At this point, however, that level of minimization has not been
specified and will most likely play out in court interpretations.
Problems with HIPAA
Although
the goals of HIPAA are laudable, the effectiveness of its policies have been
heavily debated; the heavy fines ($15,000 per individual violation) imposed on
organizations have created a climate in which myths have power.
Awareness
of privacy issues itself has been shown to have an effect on patient care.
Patients with sensitive information in their medical records have been found
less likely to consent to disclosure (Merz, Spina, & Sankar, 1999), while
on the clinicians’ side, among 700 San Diego physicians “likely to encounter
patients with significant family histories of cancer” some physicians did not
even want a written notice of genetic test results to appear in patients’
files, in order to maintain patient confidentiality! (Wasserman, Jones,
Trombold, and Sadler, 2000).
Application of HIPAA to Library Data
Libraries
need a guide as to what data fields to keep about patrons in their internal
databases. In contrast, HIPAA policies
were developed to determine what data should be transmitted outside the
internal system to a third party.. The
policies developed below for libraries will aid libraries in determining what
should be passed on. In addition, this
work can be used as a guide to what libraries should maintain in their internal
systems to protect patrons in case a third party demands the data through legal
means.
There
are two stages of data storage in a library system: the time period in which a
patron is interacting with a library resource, and the time after that
interaction is completed. While the
patron is interacting with an item (such as the circulation of a book), the
library does need to connect the patron to the resource. After the work is
returned, however, the patron identification can be replaced with a surrogate
made up of demographic-type categorical variables for long-term storage of
usage data. The HIPAA guidelines are
useful in making the transition between these two data sources.
In
order to provide these specific guidelines for de-identification to librarians
and researchers, we will apply the concepts for creating de-identified medical
data to the library setting. The most
restrictive of the concepts, the safe harbor method, is easily applicable to
library data. Those working in library
services or creating library systems can use this as a guideline for the data
elements that should be discarded before storing data about use of library
services.
One
term that will be used throughout this section is a “demographic surrogate”. Just as a bibliographic surrogate contains
fields that describe a book, a demographic surrogate is made of fields that
describe a user. The idea behind a
demographic surrogate is that some pieces of user identification are removed
and replaced with a set of categorical variables. These might come from a patron application or
from matching the field to another database.

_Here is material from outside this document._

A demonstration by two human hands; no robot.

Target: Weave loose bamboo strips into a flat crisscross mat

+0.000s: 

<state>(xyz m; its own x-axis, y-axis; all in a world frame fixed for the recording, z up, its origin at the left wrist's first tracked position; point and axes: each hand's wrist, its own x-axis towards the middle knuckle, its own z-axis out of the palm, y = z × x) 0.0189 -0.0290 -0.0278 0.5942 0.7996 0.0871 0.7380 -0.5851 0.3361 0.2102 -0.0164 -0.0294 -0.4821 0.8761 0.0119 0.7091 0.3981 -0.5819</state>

For example, an academic library could match a user ID to the university
database to create a demographic surrogate of department and level
(undergraduate, graduate, faculty, staff, etc.). A public library might match a zip code to
census data in order to extract a demographic profile of someone living in that
area. In each case, the set of
demographics replace the personally identifiable field.
It
is important when doing this to ensure that individuals are still not
identified by combinations of demographics.
This will require analysis during the development stage of “bin sizes”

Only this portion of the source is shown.